One Battle After Another: Paul T. Anderson's Least Cryptic Film is a Violent, Tense Carnival Ride
By Karen Gordon
Rating: A
Paul Thomas Anderson, whose latest film One Battle After Another opens this week, is one of the best writer/directors of his generation.
But no one who knows and/or loves his work—and I count myself amongst both groups— goes to a PTA film expecting them to be straightforward or simple. That’s not how his mind works.
Even his closest thing to a rom-com, Punch Drunk Love with an out-of-his-comfort-zone Adam Sandler, was a long, complicated and anxiety filled movie. And Phantom Thread, an exploration of a love story and marriage, was also marked by power struggles and love expressed through resistance and frustration.
Leonardo DiCaprio in One Battle After Another
No one does anxiety and stress quite like PTA.
His movies are large scale stories that seem at times to ramble or take us to why-the-eff are-we-here moments. And yet, Like a ride at the carnival, even when the film swings out in ways that you didn’t expect, you know you’re in safe hands. PTA never loses control. His movies can be maddening, full of weirdo characters. But by the end of the film, even if you’re still grappling with what you just saw, you’re sorry to see them go.
And they are always beautifully cast, meticulously shot and edited, with great soundtracks.
And so it is with One Battle After Another, a tense action, thriller, drama, comedy about a lot of things—sociopaths, narcissists, white supremacists, violent political extremists fighting the system for whatever reason, and people who make bad choices. But ultimately One Battle After Another is about a father and daughter, and I think about one of PTA’s big themes: Love. But that’s just me.
The film, is inspired by Thomas Pynchon’s Vineland (It’s the second time PTA has adapted a Pynchon novel, the first was 2014’s Inherent Vice).
In yet another tremendous performance, Leonardo DiCaprio is Pat, a hapless renegade, part of the French 75, a group of violent, anti-capitalist nihilists fighting the government - in particular ICE. A fellow freedom fighter in his cell is Perfidia Beverly Hills (Teyana Taylor). She’s confident and committed to fighting the system. She’s also the love of his life. It’s a bit like a bunny being in love with a tiger.
On a raid to free detainees, Perfidia confronts the commander, the incredibly named Steven J. Lockjaw (a deliciously creepy Sean Penn), in a brazenly sexual way. Lockjaw is a tough, weird caricature of a military man, the kind of character who would fit easily into the world of Dr. Strangelove. He is deeply in lust.
Perfidia and Pat have a daughter, but domestic bliss isn’t in the cards for them. She’s more committed to ideology than a baby and family, and she disappears.
With law enforcement closing in on their cell, Pat and his daughter get new identities: He becomes Bob Ferguson, and she’s now named Willa.
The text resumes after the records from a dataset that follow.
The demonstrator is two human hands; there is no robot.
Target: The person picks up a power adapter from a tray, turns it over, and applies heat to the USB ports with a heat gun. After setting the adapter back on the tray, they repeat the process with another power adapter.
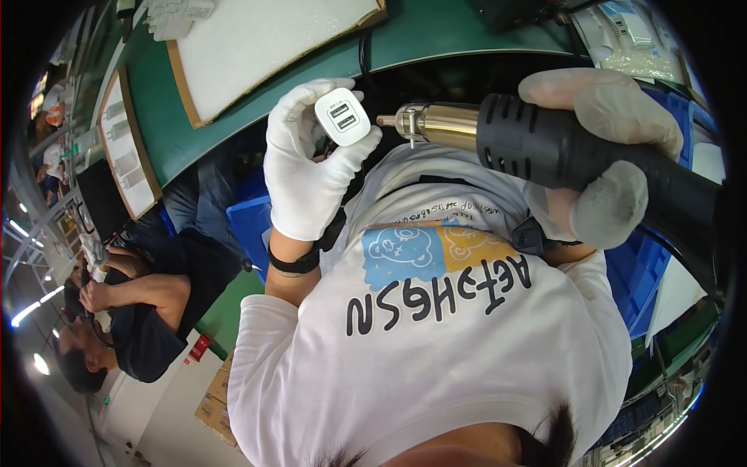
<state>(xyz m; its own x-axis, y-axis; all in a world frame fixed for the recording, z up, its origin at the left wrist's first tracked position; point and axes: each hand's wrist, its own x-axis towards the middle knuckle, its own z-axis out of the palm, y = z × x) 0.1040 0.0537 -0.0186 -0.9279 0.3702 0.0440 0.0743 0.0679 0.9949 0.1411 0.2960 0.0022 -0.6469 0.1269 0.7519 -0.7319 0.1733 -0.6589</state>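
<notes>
Gloved in white, my left hand (306, 167) pinches a small white USB charger (356, 133) between thumb and fingers. The charger's face with two dark USB ports points up toward me. My right hand (615, 191), in a thin whitish glove, wraps round the black body of a hot air gun (510, 140). Its metal nozzle (447, 124) points left, and the narrow tip is a short gap away from the charger's right side. A thick black cord or handle end runs from the gun to the right edge.
A green table (436, 35) lies ahead, bearing a white-topped board with brown edges (257, 47) and white adapters (177, 15). Blue bins (250, 226) stand beside me. At far right are clear plastic bags (634, 39). A co-worker in dark clothes (167, 307) sits at left.
</notes>
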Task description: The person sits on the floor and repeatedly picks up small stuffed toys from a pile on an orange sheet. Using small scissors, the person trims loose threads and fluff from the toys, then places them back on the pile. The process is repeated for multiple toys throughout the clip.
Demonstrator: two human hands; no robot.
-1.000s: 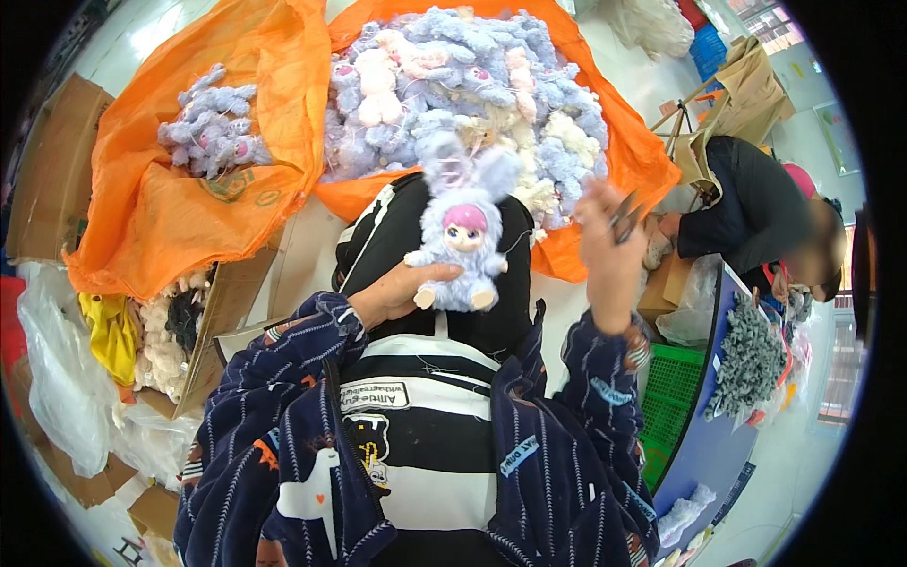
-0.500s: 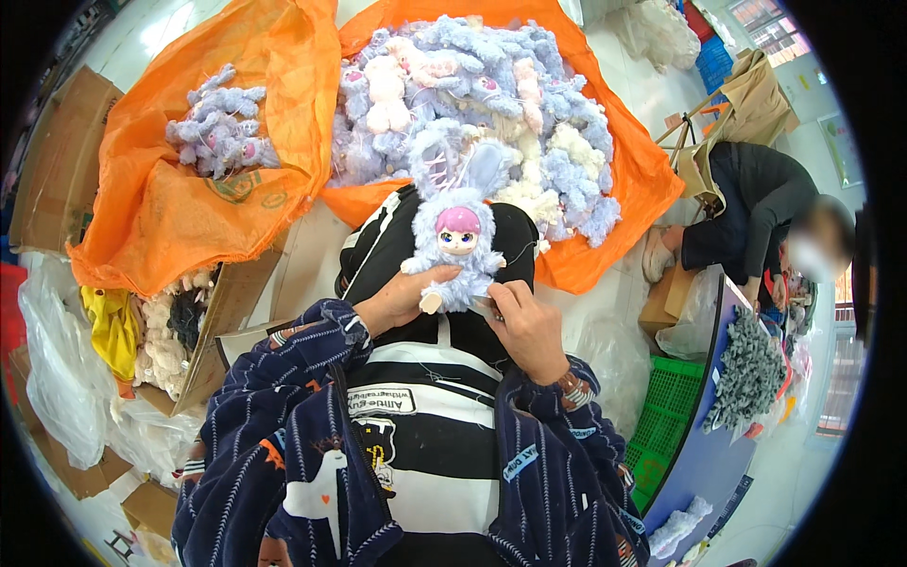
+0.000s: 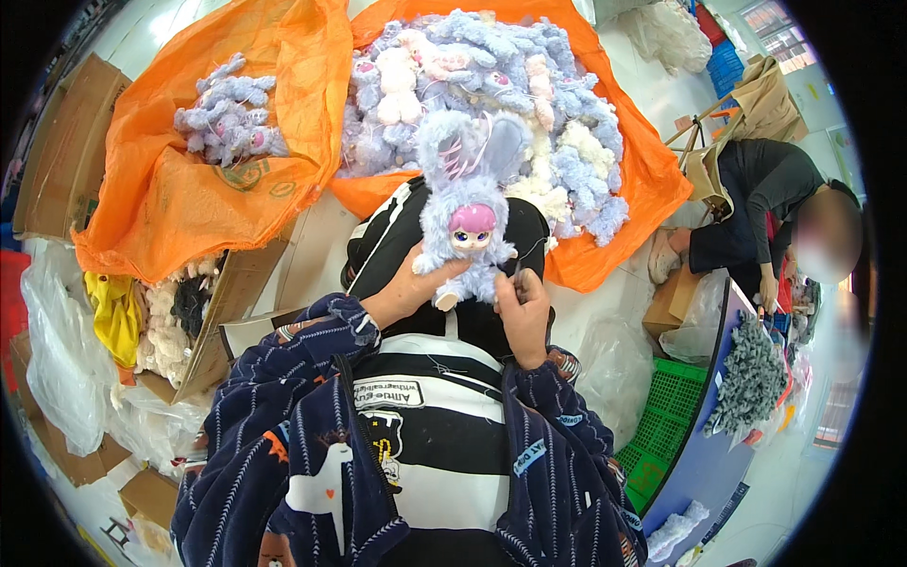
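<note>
A plush bunny doll with pale blue fur, long ears and a pink-fringed plastic face sits upright over my lap. Wrapped round its lower left side is my left hand, with the thumb across its belly. My right hand is beside the doll's foot on the right, thumb and fingers pinched together. Something thin seems to stick up from that pinch, too small to make out. Beyond the doll lies a heap of similar plush dolls, mostly pale blue with some cream and pink ones.
Orange sacking lies under the heap; another orange sack at left holds several blue dolls. A cardboard box of plush stands at left. To the right are a green crate, a blue-topped table and a person bending over.
My right hand has turned more upright and its fingers have closed in beside the doll. My left hand still holds the doll. The whole view has shifted slightly.
</note>
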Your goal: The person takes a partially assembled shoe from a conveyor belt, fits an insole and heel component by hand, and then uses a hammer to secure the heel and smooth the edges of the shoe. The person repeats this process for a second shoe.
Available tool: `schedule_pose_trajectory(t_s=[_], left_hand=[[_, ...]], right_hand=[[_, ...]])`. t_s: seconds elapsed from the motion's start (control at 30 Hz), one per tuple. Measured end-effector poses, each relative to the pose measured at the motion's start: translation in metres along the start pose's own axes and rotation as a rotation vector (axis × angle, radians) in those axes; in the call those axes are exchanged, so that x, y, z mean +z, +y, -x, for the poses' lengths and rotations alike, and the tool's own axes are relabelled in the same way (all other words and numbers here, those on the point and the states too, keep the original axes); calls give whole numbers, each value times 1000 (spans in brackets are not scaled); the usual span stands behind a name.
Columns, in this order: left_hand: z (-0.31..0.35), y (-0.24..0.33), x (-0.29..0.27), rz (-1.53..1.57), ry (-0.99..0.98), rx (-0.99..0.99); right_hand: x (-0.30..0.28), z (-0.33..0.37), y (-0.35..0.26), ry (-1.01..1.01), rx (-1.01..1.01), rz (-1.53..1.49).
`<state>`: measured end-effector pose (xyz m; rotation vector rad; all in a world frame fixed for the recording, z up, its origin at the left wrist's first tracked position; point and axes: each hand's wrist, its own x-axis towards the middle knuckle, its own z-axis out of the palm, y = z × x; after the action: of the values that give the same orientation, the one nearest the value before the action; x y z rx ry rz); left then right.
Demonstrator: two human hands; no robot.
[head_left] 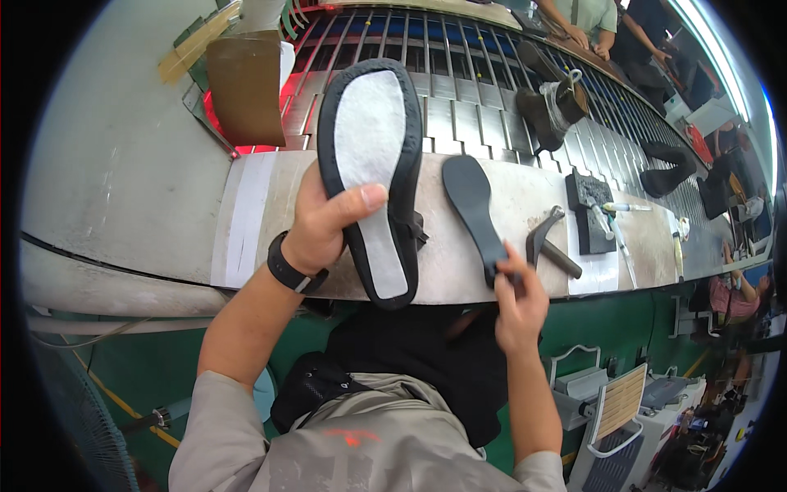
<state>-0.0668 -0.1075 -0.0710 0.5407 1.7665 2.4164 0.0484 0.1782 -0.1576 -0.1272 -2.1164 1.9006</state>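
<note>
My left hand (321,220) grips a dark shoe upper (329,123) with its underside turned up, fingers behind it and thumb across the bottom. White filler (370,123) covers the middle of that underside, inside a black rim. To its right, a black shoe sole (467,190) lies on the bench, toe end away from me. My right hand (522,307) pinches the sole's heel end near the bench's front edge. A hammer (551,244) rests just right of that hand.
Past the bench (266,271) runs a slatted metal conveyor (447,123), carrying a dark boot (545,115) and another dark shoe piece (668,170). Right of the hammer are a black block (592,234) and several brushes (625,254). A brown panel (246,90) hangs at left. Other people work farther off.
</note>
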Motion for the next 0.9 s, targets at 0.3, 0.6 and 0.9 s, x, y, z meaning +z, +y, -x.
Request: schedule_pose_trajectory(t_s=[0.3,0.6,0.9], left_hand=[[6,8,19,67,-3,60],[-14,70,37,307,-167,7],[17,66,62,-12,-326,165]], right_hand=[[-25,131,6,-16,480,-852],[17,62,-26,7,235,-550],[50,62,-143,-353,4,-438]])
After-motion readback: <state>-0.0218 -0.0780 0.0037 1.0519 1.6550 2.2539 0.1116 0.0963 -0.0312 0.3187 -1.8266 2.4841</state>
Flash forward 16 years, Bob has never really gotten things together. He lives off the grid with Willa (newcomer Chase Infiniti in what is absolutely a break-out role), and he comes across as a paranoid stoner and alcoholic, with a wardrobe that pays homage to The Dude.
Perhaps incredibly, Willa is a together teenager, who loves her father, and is used to his paranoid quirks. She also has a second father figure in her martial arts teacher, Sensei Sergio St. Carlos (Benicio Del Toro), who teaches her focus and discipline.
This comes in handy when the past catches up to them at her school dance, in the form of a murderous Lockjaw and a surprise protector named Deandra (Regina Hall). When Bob gets wind of Willa’s peril, he springs into action still in his bathrobe, joined by Sensei.
One Battle After Another is a long film, running nearly three hours, with twists and turns you can’t necessarily predict, more characters and subplots, a tone that shifts from drama to comedy to incredibly tense confrontations, and a car chase over rolling terrain that is both simple, and thrilling.
PTA Is a master of shifting tones in a second and making it seem completely natural. The film was shot on location in San Diego County in VistaVision by DOP Michael Bauman, (go see it at a theatre for maximum enjoyment) with music by his frequent collaborator Jonny Greenwood of Radiohead fame and costume designs by multi Oscar winner Colleen Atwood.
And of course, that tone is also set by a seriously strong cast. If Oscars are your metric, just about anyone in the cast could be nominated. These include DiCaprio, and Penn, but also Del Toro, King, Taylor, and Infiniti. The latter shows incredible strength in that venerable company.
There is already a debate about whether One Battle After Another is Paul Thomas Anderson’s best film yet.
To me, that’s a pointless discussion given his filmography and the breadth of subjects he's taken on. It might be his most violent, and his least cryptic. But it’s very much a PTA film, and for a lot of us, that’s enough.
One Battle After Another. Written and directed by Paul Thomas Anderson. Starring Leonardo DeCaprio, Sean Penn, Chase Infiniti, Teyana Taylor, and Regina Hall. In theatres September 26.